Une réponse fausse mais bien présentée peut orienter la suite du travail : éliminer un échantillon valide, conserver une expérience de mauvaise qualité, choisir la mauvaise comparaison ou interpréter comme biologique un artefact technique. L’erreur peut ensuite se propager dans l’analyse statistique, la sélection des candidats et la rédaction.
Un agent scientifique ne devrait donc pas être évalué uniquement sur sa capacité à produire une réponse finale. Il faut aussi pouvoir examiner :
- les fichiers qu’il a sélectionnés ;
- les commandes qu’il a exécutées ;
- les résultats intermédiaires qu’il a retenus ;
- les contrôles qu’il a comparés ;
- le degré d’incertitude associé à sa décision.
Le format vérifiable d’EpiBench va dans cette direction. Il offre un moyen de mesurer des progrès concrets sans se contenter d’une démonstration impressionnante choisie à la main.

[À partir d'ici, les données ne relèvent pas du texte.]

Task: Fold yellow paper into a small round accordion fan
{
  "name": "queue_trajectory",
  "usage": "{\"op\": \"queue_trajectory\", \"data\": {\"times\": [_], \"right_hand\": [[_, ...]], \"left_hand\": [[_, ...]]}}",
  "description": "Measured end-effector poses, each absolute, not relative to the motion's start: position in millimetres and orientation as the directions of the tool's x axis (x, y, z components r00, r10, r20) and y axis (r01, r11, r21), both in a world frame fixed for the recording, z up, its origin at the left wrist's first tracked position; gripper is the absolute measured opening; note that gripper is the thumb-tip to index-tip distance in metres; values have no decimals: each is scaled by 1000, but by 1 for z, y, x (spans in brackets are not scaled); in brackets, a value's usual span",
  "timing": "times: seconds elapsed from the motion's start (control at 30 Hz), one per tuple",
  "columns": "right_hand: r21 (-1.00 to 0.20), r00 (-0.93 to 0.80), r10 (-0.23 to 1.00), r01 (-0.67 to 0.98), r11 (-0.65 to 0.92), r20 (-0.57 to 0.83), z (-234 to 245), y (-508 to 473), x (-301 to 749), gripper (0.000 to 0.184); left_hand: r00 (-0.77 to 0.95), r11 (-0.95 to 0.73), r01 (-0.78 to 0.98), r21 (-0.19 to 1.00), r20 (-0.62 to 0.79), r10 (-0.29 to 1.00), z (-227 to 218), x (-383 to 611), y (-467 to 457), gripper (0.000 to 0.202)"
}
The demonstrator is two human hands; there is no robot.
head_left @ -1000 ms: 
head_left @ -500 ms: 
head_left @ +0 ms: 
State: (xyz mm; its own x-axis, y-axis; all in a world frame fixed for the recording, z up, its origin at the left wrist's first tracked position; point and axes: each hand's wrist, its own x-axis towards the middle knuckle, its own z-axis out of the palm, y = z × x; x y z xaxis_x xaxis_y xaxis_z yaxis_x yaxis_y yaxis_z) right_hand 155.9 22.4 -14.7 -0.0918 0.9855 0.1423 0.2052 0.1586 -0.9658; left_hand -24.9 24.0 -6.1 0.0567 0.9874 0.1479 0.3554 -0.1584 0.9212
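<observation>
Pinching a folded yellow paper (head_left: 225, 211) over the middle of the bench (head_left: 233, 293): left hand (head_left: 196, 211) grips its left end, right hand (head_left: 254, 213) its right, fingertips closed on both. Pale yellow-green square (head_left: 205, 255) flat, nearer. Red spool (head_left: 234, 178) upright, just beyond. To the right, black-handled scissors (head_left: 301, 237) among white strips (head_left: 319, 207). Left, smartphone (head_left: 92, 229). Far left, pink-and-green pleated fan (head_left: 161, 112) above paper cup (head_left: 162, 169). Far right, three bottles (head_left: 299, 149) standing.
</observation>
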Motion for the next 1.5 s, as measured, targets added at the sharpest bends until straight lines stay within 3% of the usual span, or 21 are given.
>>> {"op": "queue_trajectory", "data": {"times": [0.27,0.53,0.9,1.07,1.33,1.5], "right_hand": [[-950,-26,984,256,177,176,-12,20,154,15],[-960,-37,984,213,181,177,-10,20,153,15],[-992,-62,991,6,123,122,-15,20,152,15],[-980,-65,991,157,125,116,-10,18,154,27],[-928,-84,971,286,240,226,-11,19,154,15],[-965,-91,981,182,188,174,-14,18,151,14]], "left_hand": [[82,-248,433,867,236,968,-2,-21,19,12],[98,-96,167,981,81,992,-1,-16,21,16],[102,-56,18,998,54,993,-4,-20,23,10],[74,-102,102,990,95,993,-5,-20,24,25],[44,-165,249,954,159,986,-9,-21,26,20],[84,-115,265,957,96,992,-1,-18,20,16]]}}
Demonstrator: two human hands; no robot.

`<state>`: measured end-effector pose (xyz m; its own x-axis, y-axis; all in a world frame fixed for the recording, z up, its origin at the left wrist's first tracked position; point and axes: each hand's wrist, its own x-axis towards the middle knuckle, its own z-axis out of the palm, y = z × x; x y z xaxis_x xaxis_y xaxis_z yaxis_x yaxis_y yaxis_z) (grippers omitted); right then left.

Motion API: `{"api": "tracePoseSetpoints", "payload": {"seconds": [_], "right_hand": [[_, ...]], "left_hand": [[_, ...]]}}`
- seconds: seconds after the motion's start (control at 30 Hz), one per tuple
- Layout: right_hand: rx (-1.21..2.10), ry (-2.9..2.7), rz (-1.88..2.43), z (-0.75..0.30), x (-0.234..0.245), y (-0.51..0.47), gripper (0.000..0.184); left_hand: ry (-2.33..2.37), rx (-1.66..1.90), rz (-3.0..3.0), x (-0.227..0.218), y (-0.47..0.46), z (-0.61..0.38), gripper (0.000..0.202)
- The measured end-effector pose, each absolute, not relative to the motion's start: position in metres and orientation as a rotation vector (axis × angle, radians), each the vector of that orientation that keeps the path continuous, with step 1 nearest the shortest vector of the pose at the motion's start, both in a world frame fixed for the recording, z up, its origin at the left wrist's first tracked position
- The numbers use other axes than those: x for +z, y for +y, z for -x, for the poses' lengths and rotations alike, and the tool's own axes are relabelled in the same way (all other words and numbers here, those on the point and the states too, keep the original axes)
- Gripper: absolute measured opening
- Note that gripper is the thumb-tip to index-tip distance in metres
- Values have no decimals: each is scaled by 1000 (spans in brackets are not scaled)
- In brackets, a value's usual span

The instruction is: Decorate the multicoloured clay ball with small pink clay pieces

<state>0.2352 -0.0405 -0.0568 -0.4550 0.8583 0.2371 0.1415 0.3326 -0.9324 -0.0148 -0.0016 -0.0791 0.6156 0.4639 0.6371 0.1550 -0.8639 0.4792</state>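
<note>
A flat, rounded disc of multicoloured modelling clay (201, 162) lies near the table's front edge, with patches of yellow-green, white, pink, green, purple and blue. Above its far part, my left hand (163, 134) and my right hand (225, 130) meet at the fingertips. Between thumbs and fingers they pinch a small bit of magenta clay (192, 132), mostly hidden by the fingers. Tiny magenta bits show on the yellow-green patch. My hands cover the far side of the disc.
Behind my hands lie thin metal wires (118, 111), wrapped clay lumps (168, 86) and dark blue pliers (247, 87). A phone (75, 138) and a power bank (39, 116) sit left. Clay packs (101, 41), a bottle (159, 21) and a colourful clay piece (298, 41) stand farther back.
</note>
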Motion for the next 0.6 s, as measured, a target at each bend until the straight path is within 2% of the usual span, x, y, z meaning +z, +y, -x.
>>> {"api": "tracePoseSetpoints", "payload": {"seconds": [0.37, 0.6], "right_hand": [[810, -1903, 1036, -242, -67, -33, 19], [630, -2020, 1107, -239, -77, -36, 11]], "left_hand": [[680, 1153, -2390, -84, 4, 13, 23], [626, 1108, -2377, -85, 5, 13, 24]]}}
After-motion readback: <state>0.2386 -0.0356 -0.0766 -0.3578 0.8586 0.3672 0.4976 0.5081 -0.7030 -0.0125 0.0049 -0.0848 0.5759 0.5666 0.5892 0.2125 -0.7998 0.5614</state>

Un outil d’assistance crédible avant un laboratoire autonome
Les scores ne condamnent pas l’usage des agents en génomique. Ils aident au contraire à définir un rôle réaliste à court terme.
Un système peut préparer une analyse, inventorier les données, vérifier la présence de fichiers attendus, lancer des contrôles standardisés et signaler les cas ambigus. Un spécialiste garde alors la responsabilité des décisions qui exigent une connaissance du protocole ou du contexte biologique.
Cette organisation peut déjà faire gagner du temps, notamment dans les plateformes qui traitent de nombreux jeux de données. Elle suppose toutefois que l’agent conserve une trace complète de ses actions et qu’il sache s’arrêter lorsqu’il ne dispose pas des éléments nécessaires.
Le bon objectif n’est pas de masquer l’incertitude derrière une réponse unique. Il est de transformer l’agent en collaborateur auditable, capable de présenter ses calculs, ses hypothèses et les points qui nécessitent une validation humaine.
Ce que le benchmark ne permet pas encore d’affirmer
EpiBench est une prépublication récente, qui n’a pas encore passé le processus complet d’évaluation par les pairs. Ses 106 tâches couvrent plusieurs protocoles importants, mais elles ne représentent pas toute la diversité de l’épigénomique.
Le benchmark privilégie également des décisions courtes et des réponses déterministes. Cette approche facilite une notation rigoureuse, mais laisse de côté des dimensions importantes du travail scientifique : formuler une hypothèse, intégrer la littérature, débattre de plusieurs interprétations ou concevoir une expérience de suivi.
Enfin, un taux de réussite sur ces tâches ne mesure pas directement la qualité d’un usage réel encadré par un chercheur. Un agent peu fiable en autonomie peut rester utile avec des validations obligatoires. À l’inverse, un bon score moyen ne garantit pas qu’une erreur rare sera acceptable dans un projet clinique ou coûteux.
Le prochain progrès devra porter sur la traçabilité
EpiBench déplace utilement le débat. La question n’est plus seulement de savoir si un modèle peut écrire du code scientifique. Il faut déterminer s’il prend la bonne décision, pour la bonne raison, dans un protocole donné.
Les futurs systèmes devront mieux représenter les contraintes propres aux différents essais, détecter les situations ambiguës et calibrer leur confiance. Ils devront aussi exposer des preuves assez claires pour qu’un biologiste puisse vérifier rapidement le chemin suivi.
Le score de 45 % n’est donc ni une défaite définitive ni la promesse d’une automatisation imminente. C’est un point de mesure. Il montre que l’IA sait déjà accomplir une part substantielle du travail mécanique, mais que la compétence la plus précieuse du scientifique reste difficile à reproduire : reconnaître quand un résultat techniquement correct ne répond pas encore à la bonne question biologique.
Références
- EpiBench: Verifiable Evaluation of AI Agents on Epigenomics Analysis, prépublication arXiv mise en ligne le 12 juin 2026.
- Epigenomics Fact Sheet, National Human Genome Research Institute.
- ENCODE Project, consortium de référence sur les éléments fonctionnels du génome.